2 avril 2012
Life must go on

On avait vu, à la Comédie Française, Alain Françon nous proposer une Trilogie de la Villégiature dans laquelle il avait glissé quelques accents de Tchekhov, comme s’il ne pouvait pas – pour notre bonheur – résister à ce qui l’imprègne depuis qu’il a monté La Mouette, La Cerisaie, Le Chant du Cygne, Platonov, et Les Trois sœurs. Ce qu’il apportait ainsi à Goldoni, ce n’était pas le stéréotype souvent creux de « l’âme russe », mais la question de savoir comment nous parvenons à coexister sans être des modèles ni des héros, avec nos limites, nos destins mal maîtrisés, et même nos médiocrités ordinaires.

C’est cette même entomologie de la vie ordinaire que l’on retrouve, aux Théâtre des Amandiers de Nanterre, où Françon nous propose sa belle vision d’Oncle Vania. Certes, il y a toujours un samovar sur la table du jardin, au premier acte, certes, Voïnitski et le docteur Astrov boivent sec leur vodka, certes il est question, le temps d’une réplique en forme de clin d’œil à Gogol, du passage d’un revizor, mais la Russie n’est qu’une couleur, qu’un paysage, et non le sujet central.

Monet et Goya

La prairie et les frondaisons en arrière-plan dessinent une campagne qui pourrait être lorraine ou tourangelle, un espace qui de paix et de tranquillité où l’on aurait envie de s’installer comme on suit volontiers les promenades de Julien Gracq dans ses Carnets du grand chemin (José Corti 1992). Il y a là, semble-t-il, tout pour être heureux.

Pourtant, les hôtes du domaine s’énervent, se jalousent, passent à côté de leur vie, piégés dans les rancœurs et les petits drames familiaux. Passé le premier acte, les voilà dans la maison, comme cloîtrés en eux-mêmes. Derrière la fenêtre, l’ombre des arbres ferme toute perspective, et dans la nuit l’orage sera l’écho naturel des déchirures intérieures. Françon a pris le parti d’accentuer les caractères. Si le décor nous place dans le monde de Monet, les personnages sont plus du côté de Goya. Ils ne s’aiment pas eux-mêmes, mais voudraient être aimés pour ce qu’ils ont rêvé d’être et ne sont pas.
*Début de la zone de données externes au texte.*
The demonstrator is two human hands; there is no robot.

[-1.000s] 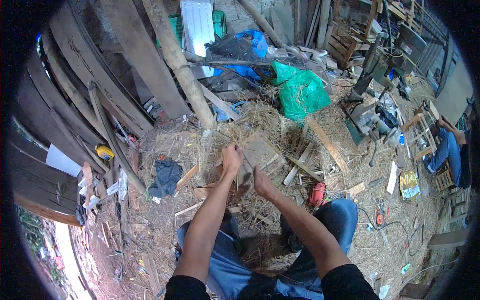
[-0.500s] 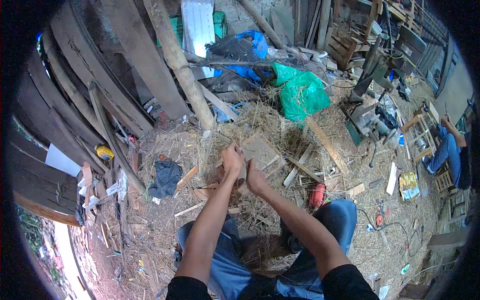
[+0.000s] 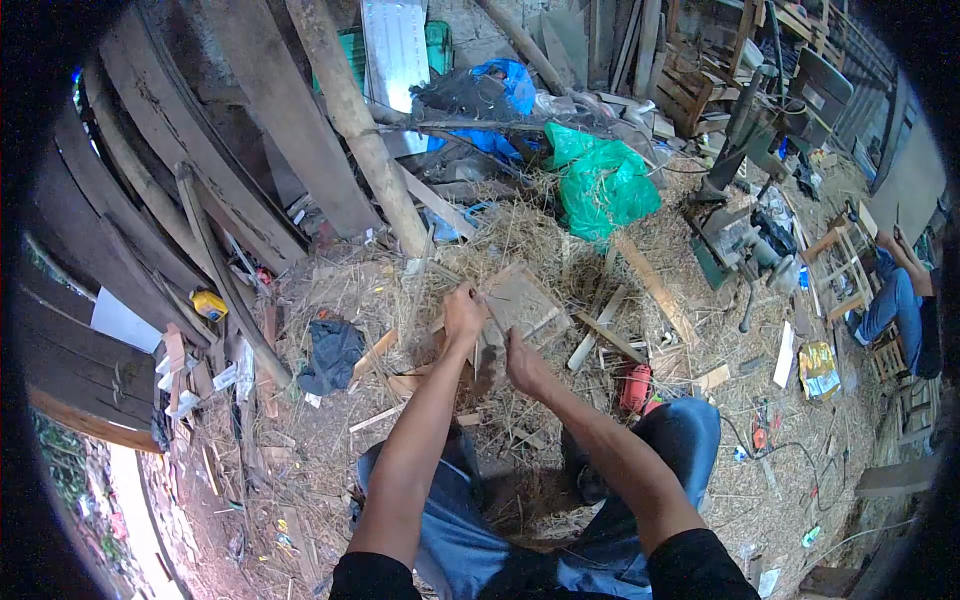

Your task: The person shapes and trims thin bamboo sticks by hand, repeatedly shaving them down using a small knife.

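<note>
In the head view my left hand (image 3: 463, 312) is closed, fingers curled, over the near left corner of a flat wooden board (image 3: 530, 300) lying on the straw. My right hand (image 3: 525, 364) is closed too, a little lower and to the right. A thin, narrow strip (image 3: 495, 317) seems to run between the two hands; its kind is too small to tell. Below it, between my wrists, shows a grey-brown piece (image 3: 488, 355), partly hidden. My fingers cover most of whatever each hand grips.
Wood offcuts and straw cover the ground. A red cylindrical object (image 3: 635, 388) lies by my right knee, a dark crumpled bag (image 3: 332, 356) to the left. A green plastic bag (image 3: 603, 185) and a wooden pole (image 3: 365, 140) are ahead. Another person (image 3: 900, 300) sits at far right.
My right hand has moved slightly right, widening the gap between my hands. The left hand has barely shifted. The thin strip between them shows more plainly.
</note>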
L’existence, en eux, a creusé des rides, y compris chez les plus jeunes.

Quelque chose échappe…

Tout l’art de Tchekhov et la réussite de la mise en scène de Françon tiennent en ce que cet aperçu d’humanité, même dans ses travers, est habité d’un désir d’autre chose, d’un besoin d’air, et que ce désir subvertit y compris les ratages, les perversités… Il y a, même dans le dépit, de la liberté. Quelque chose échappe à tout le monde, comme une petite flamme que la pluie de l’orage n’éteint pas. C’est l’ébouriffement de Vania, sa folie douce, magistralement interprétée par Gilles Privat, c’est l’utopie que caresse Astrov d’un monde harmonieux et guéri, même s’il y est infidèle, c’est le désir d’une passion, tout en ne voulant pas trahir, d’Elena, c’est la manière qu’à Marina, la vieille nounou, d’être le témoin d’une vie qui continue cahin-caha… Tous, au fond, et chacun à sa manière, sont habités de l’idée que the life must go on.

La comédie de la vie doit continuer, nous dit Tchekhov. Mais entendons bien ce que l’auteur de théâtre veut dire : la comédie n’est pas un simulacre sordide, un don fait à celui qui la regarde ou la traverse pour qu’il ne désespère pas. C’est tout le sens de la dernière réplique de la jeune Sonia, qui clôt la pièce en s’adressant à son oncle : « Nous nous reposerons ! Nous entendrons les anges, nous verrons tout le ciel constellé de diamants, et nous verrons le mal terrestre, toutes nos souffrances se noyer dans la charité qui remplira le monde entier, et notre vie deviendra douce, tendre, légère comme une caresse, Je crois, je crois… » La promesse de paradis dont la prairie est l’image s’accomplira, même pour ce désabusé de Vania !

Par Jean-François Bouthors

Au Théâtre des Amandiers, à Nanterre, jusqu’au 14 avril.